* What is needed:
Check each line of the material below, and copy it if it holds the string "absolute".

* Dataset excerpt:
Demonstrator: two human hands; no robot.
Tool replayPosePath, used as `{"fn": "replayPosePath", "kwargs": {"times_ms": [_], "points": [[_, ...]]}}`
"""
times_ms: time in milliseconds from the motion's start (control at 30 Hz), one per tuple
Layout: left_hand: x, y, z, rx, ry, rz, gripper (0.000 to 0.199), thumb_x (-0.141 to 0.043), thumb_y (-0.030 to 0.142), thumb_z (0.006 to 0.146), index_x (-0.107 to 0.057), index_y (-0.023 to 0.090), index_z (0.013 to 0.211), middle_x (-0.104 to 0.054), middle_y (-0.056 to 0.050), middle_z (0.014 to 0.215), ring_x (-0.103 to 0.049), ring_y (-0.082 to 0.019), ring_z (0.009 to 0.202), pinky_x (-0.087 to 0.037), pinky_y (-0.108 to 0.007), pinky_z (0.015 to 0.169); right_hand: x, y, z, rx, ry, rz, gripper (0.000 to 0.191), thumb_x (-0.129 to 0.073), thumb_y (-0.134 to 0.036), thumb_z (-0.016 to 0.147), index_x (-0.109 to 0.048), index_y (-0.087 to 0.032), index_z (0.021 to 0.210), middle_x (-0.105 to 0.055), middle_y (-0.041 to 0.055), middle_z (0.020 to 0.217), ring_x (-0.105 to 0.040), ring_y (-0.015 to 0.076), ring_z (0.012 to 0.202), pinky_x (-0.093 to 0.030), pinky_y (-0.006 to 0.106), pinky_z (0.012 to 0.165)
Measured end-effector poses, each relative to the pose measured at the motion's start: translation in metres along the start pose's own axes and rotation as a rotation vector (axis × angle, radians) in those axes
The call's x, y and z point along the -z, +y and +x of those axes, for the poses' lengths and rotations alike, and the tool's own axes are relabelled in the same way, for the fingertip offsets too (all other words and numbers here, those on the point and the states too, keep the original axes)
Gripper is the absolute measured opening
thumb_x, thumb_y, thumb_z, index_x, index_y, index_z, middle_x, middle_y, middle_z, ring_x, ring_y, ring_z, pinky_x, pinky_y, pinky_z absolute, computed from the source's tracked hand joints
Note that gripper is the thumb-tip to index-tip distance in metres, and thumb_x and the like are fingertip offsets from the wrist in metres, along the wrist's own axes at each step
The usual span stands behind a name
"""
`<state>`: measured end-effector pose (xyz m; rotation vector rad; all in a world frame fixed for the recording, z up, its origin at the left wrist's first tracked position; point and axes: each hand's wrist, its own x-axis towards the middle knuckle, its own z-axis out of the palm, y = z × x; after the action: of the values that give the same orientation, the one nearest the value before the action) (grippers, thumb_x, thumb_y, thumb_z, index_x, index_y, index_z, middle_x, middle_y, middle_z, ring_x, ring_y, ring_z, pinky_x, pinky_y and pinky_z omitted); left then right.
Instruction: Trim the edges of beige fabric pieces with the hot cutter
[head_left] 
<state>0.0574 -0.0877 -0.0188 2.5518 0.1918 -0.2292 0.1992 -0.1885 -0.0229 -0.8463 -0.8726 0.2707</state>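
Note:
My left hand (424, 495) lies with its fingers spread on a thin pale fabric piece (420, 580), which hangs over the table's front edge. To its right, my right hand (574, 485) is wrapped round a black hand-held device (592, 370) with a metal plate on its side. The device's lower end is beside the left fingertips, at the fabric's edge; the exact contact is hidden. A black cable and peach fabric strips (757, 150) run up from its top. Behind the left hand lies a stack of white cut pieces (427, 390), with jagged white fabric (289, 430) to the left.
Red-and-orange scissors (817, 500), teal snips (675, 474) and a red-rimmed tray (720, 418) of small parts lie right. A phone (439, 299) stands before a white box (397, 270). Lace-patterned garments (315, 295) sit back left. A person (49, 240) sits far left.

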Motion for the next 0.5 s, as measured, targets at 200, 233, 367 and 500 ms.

* Answer area:
Gripper is the absolute measured opening
thumb_x, thumb_y, thumb_z, index_x, index_y, index_z, middle_x, middle_y, middle_z, ring_x, ring_y, ring_z, pinky_x, pinky_y, pinky_z absolute, computed from the source's tracked hand joints

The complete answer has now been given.